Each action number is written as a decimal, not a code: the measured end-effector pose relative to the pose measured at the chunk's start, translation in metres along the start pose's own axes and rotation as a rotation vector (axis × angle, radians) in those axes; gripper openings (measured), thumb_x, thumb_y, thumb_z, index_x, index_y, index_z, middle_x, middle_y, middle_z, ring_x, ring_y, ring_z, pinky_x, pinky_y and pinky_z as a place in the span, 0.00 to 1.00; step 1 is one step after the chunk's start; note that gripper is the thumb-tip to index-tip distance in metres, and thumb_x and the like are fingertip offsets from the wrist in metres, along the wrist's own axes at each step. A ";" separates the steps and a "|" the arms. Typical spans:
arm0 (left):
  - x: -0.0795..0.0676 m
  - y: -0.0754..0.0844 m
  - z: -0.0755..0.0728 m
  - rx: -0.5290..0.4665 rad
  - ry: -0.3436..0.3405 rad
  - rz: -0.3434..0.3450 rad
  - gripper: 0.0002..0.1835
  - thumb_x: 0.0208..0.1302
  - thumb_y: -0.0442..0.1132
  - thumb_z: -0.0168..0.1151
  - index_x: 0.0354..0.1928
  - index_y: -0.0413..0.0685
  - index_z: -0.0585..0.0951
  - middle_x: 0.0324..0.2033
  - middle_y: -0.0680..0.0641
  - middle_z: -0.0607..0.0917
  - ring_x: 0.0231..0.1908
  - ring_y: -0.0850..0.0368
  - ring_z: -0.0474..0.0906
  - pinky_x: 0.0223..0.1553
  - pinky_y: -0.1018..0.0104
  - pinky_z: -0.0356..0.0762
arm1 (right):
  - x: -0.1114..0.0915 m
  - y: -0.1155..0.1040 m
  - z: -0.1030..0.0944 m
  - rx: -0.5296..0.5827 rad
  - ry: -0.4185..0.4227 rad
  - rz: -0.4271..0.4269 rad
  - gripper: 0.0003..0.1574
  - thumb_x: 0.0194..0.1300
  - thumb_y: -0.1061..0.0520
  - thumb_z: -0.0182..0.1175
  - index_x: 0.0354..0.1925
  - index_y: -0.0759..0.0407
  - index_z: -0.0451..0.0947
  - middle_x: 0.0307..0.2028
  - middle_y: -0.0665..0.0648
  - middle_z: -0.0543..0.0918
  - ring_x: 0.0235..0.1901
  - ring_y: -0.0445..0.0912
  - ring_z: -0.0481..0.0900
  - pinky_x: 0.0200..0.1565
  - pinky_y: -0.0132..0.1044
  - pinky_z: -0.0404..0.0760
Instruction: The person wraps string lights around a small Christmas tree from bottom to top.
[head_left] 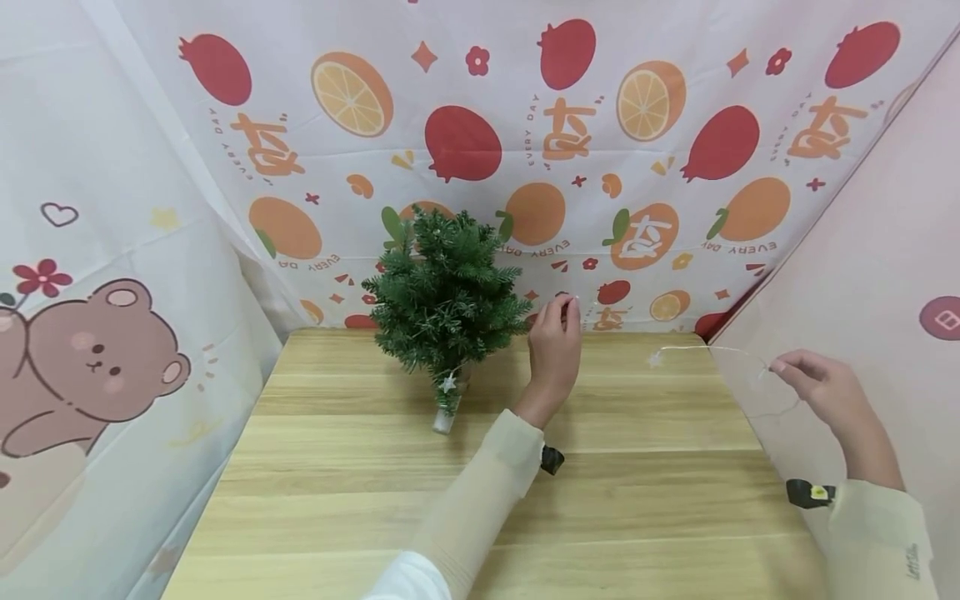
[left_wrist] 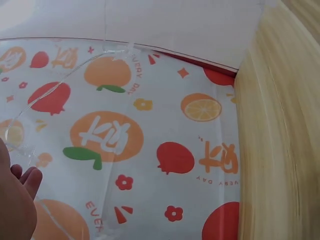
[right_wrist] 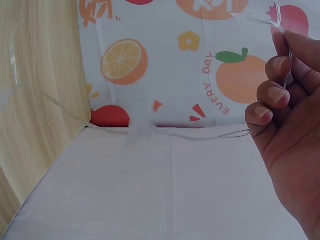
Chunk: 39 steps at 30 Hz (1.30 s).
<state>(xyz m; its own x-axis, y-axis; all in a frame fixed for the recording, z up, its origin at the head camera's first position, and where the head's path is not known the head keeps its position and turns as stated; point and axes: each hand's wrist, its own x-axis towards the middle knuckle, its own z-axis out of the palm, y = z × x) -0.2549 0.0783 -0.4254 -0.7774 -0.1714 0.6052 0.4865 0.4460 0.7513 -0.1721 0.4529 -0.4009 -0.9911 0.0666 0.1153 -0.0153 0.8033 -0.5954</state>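
A small green artificial Christmas tree (head_left: 450, 292) stands at the back of the table, with a clear star (head_left: 448, 383) on its lower front. Just right of the branches, my left hand (head_left: 553, 354) pinches the thin wire of a star string light between thumb and fingertips. In the left wrist view a clear star (left_wrist: 25, 154) shows by those fingers. My right hand (head_left: 832, 396), over the table's right side, grips another stretch of the wire (right_wrist: 220, 136). Its fingers curl round the strand in the right wrist view. Another star (head_left: 655, 358) hangs on the stretch between the hands.
The wooden table (head_left: 337, 517) ends at the back against a fruit-printed cloth (head_left: 480, 67). A bear-printed cloth (head_left: 112, 358) hangs on the left and a pale pink cloth (head_left: 885, 217) on the right. A pale stub (head_left: 444, 418) juts out below the tree's front.
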 end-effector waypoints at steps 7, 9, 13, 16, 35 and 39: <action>0.014 0.005 0.001 0.034 0.084 0.091 0.17 0.81 0.44 0.47 0.53 0.41 0.82 0.40 0.45 0.86 0.38 0.56 0.83 0.40 0.68 0.83 | 0.000 -0.009 0.005 0.019 0.024 -0.017 0.24 0.75 0.42 0.56 0.47 0.62 0.80 0.36 0.28 0.78 0.39 0.21 0.66 0.43 0.43 0.71; 0.018 0.005 0.004 0.049 0.065 0.085 0.17 0.81 0.43 0.47 0.54 0.41 0.82 0.44 0.45 0.87 0.42 0.55 0.84 0.44 0.67 0.84 | -0.001 -0.012 0.008 0.017 0.034 -0.040 0.22 0.75 0.44 0.57 0.45 0.62 0.81 0.35 0.27 0.78 0.39 0.20 0.67 0.43 0.39 0.72; 0.023 -0.001 0.014 0.095 0.018 0.068 0.17 0.81 0.42 0.48 0.57 0.41 0.81 0.50 0.44 0.86 0.49 0.54 0.85 0.51 0.66 0.83 | -0.003 -0.024 0.014 0.024 0.045 -0.101 0.17 0.74 0.48 0.59 0.42 0.61 0.82 0.34 0.29 0.80 0.38 0.20 0.70 0.38 0.24 0.71; 0.024 -0.011 0.021 0.135 0.014 0.081 0.16 0.80 0.40 0.50 0.56 0.40 0.82 0.50 0.44 0.86 0.51 0.53 0.84 0.53 0.66 0.82 | -0.004 -0.033 0.018 0.034 0.041 -0.133 0.14 0.74 0.50 0.59 0.42 0.60 0.82 0.34 0.31 0.80 0.37 0.21 0.72 0.37 0.19 0.70; 0.047 -0.029 0.034 0.110 -0.019 0.005 0.19 0.82 0.44 0.45 0.57 0.42 0.81 0.48 0.44 0.85 0.48 0.54 0.83 0.49 0.65 0.83 | 0.008 -0.087 0.020 0.289 0.238 -0.066 0.16 0.74 0.45 0.59 0.42 0.56 0.79 0.22 0.44 0.73 0.24 0.41 0.68 0.24 0.36 0.65; 0.050 -0.021 0.034 0.015 -0.031 -0.052 0.21 0.83 0.48 0.42 0.61 0.45 0.79 0.54 0.46 0.83 0.53 0.55 0.82 0.54 0.66 0.81 | 0.010 -0.089 0.023 0.317 0.251 -0.081 0.12 0.74 0.47 0.60 0.40 0.55 0.80 0.22 0.44 0.73 0.24 0.41 0.69 0.23 0.35 0.65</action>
<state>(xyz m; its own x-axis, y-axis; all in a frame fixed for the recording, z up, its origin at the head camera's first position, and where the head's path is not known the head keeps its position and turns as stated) -0.3174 0.0901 -0.4203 -0.8135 -0.1676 0.5569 0.4394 0.4503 0.7773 -0.1833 0.3685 -0.3651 -0.9227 0.1842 0.3386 -0.1708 0.5921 -0.7876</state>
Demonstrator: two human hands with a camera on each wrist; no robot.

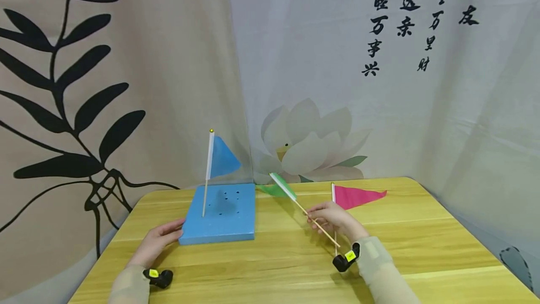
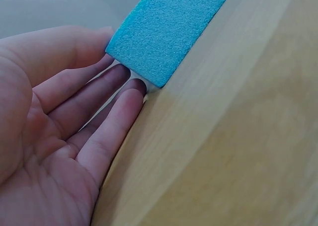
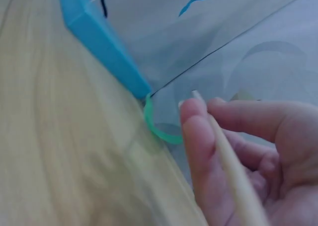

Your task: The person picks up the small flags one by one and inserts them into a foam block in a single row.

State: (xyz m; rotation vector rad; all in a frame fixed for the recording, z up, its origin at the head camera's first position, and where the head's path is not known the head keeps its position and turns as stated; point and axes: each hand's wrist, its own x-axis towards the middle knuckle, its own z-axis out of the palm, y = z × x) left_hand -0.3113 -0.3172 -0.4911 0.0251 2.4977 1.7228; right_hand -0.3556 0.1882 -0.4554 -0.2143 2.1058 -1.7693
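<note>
A blue foam board (image 1: 237, 226) with small holes lies on the table, and a blue pennant flag (image 1: 223, 157) on a stick stands upright in its left part. My left hand (image 1: 155, 239) rests against the board's left side near the front corner, its fingers fairly straight; the thumb tip touches the corner in the left wrist view. My right hand (image 1: 335, 221) pinches the wooden stick of a green flag (image 1: 283, 186) between thumb and fingers. The stick tilts up to the left, its cloth near the board's right edge. Behind that hand lies a pink flag (image 1: 358, 196), its stick partly hidden.
The wooden table (image 1: 253, 271) ends at the back against a printed curtain (image 1: 316, 60) with a lotus, black leaves and writing. Both wrists wear small black cameras, the right one (image 1: 347, 258) beside the pink flag's stick.
</note>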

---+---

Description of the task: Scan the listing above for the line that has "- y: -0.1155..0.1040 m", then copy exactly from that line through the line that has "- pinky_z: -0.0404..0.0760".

Completed exercise:
  - y: -0.1155..0.1040 m
  - z: -0.1030..0.0944 m
  - rx: -0.5296..0.5827 rad
  - ry: -0.4185..0.4227 rad
  - rz: -0.4271..0.4269 rad
  - gripper: 0.0003..0.1574
  - thumb_x: 0.0194..0.1300
  - thumb_y: -0.1061..0.0520
  - thumb_z: -0.0182..0.1175
  - index_x: 0.0354..0.1925
  - index_y: -0.0759..0.0407
  - index_z: -0.0451..0.0947
  - middle_x: 0.0307..0.2028
  - middle_y: -0.0665..0.0648
  - middle_z: -0.0543..0.0918
  - ring_x: 0.0235..0.1901
  - ring_y: -0.0445..0.0912
  - ring_z: -0.0481..0.0900
  - pinky_x: 0.0200..0.1565
  - pinky_y: -0.0132..0.1044
  - pinky_z: -0.0404..0.0760

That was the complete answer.